After the short 12-week intervention,
participants’ mean self-reported
physical functioning score using the
SF-36 scale was 55·7 (23·3) in the GES
group, an increase from 47·3 (22·2)
before the intervention, compared
with a slight increase in physical
functioning in the control group from
50·1 (22·6) to 50·8 (25·3).3 Clark and
colleagues state that “GES significantly
improved fatigue and physical
functioning compared with SMC
[specialist medical care] alone”.
However, this modest change in a self reported
outcome measure in a nonblinded
trial, in which bias is highly
likely without use of objective
measures of activity, is extremely
unlikely to translate to a clinically
meaningful improvement for
patients. Nor does this change return
them anywhere close to healthy and
robust good physical functioning
compared with controls, which
patients heartily desire.

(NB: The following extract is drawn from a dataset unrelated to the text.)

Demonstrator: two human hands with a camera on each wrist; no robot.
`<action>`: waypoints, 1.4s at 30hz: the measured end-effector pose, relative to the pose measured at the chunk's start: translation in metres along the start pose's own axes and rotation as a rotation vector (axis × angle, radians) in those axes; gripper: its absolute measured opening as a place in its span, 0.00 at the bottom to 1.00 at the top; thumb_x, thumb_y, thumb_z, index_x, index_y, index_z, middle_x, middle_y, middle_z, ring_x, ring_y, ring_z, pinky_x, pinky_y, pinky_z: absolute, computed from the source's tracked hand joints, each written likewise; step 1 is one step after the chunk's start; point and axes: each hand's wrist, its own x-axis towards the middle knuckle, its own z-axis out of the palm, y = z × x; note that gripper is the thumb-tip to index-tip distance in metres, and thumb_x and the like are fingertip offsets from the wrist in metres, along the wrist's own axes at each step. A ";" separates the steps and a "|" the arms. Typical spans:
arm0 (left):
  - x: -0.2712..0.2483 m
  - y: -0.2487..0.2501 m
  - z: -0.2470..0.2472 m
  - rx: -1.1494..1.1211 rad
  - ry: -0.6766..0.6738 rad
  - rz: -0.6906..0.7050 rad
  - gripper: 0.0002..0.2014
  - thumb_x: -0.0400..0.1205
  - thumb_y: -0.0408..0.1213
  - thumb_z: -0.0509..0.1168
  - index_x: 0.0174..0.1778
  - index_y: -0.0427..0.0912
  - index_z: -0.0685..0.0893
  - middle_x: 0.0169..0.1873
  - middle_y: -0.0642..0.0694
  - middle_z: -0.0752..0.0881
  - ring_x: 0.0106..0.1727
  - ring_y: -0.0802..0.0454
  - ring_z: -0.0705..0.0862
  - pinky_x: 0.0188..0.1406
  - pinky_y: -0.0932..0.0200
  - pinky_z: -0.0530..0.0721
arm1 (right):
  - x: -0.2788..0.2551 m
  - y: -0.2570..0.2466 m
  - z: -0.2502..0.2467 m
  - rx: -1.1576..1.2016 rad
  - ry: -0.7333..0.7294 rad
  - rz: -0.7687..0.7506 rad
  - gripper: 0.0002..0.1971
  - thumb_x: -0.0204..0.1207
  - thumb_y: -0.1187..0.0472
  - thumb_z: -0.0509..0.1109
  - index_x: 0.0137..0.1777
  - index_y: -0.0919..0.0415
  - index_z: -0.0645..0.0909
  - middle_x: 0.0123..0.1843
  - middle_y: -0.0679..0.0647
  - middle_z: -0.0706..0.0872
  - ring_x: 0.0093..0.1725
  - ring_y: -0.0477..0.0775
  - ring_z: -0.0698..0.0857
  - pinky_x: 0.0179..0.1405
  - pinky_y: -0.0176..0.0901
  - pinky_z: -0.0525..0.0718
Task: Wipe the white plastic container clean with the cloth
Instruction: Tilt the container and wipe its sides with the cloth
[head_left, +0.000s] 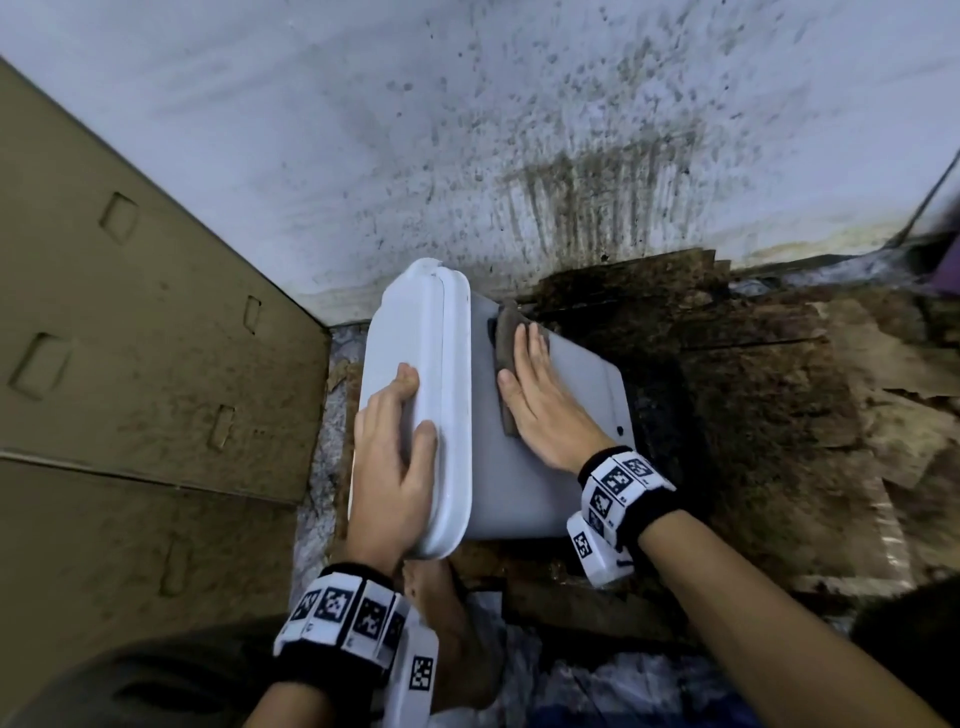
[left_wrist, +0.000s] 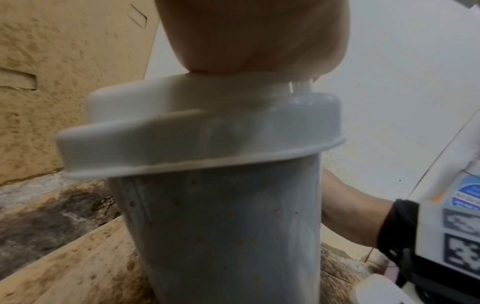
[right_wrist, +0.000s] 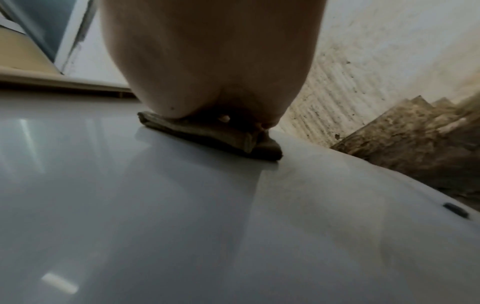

Overall, these
observations suggest such modest
improvements are unlikely to be due
to countering deconditioning and
exercise avoidance as proposed by the
authors, but are much more likely to
be accounted for by nothing more
than the placebo effect, in other words
a desire by patients to please their
therapists. Moreover, there was no
attempt during this trial to obtain
measurable objective activity levels to
ascertain if patients increased exercise
and activity or complied with the
intervention at all.
I declare no competing interests.
Joan S Crawford
joan.crawford1@outlook.com
1 McHorney CA, Ware JE Jr, Raczek AE. The MOS
36-item Short-Form Health Survey (SF-36): II.
Psychometric and clinical tests of validity in
measuring physical and mental health
constructs. Med Care 1993; 31: 247–53.
2 Bowling A, Bond M, Jenkinson C, Lamping DL.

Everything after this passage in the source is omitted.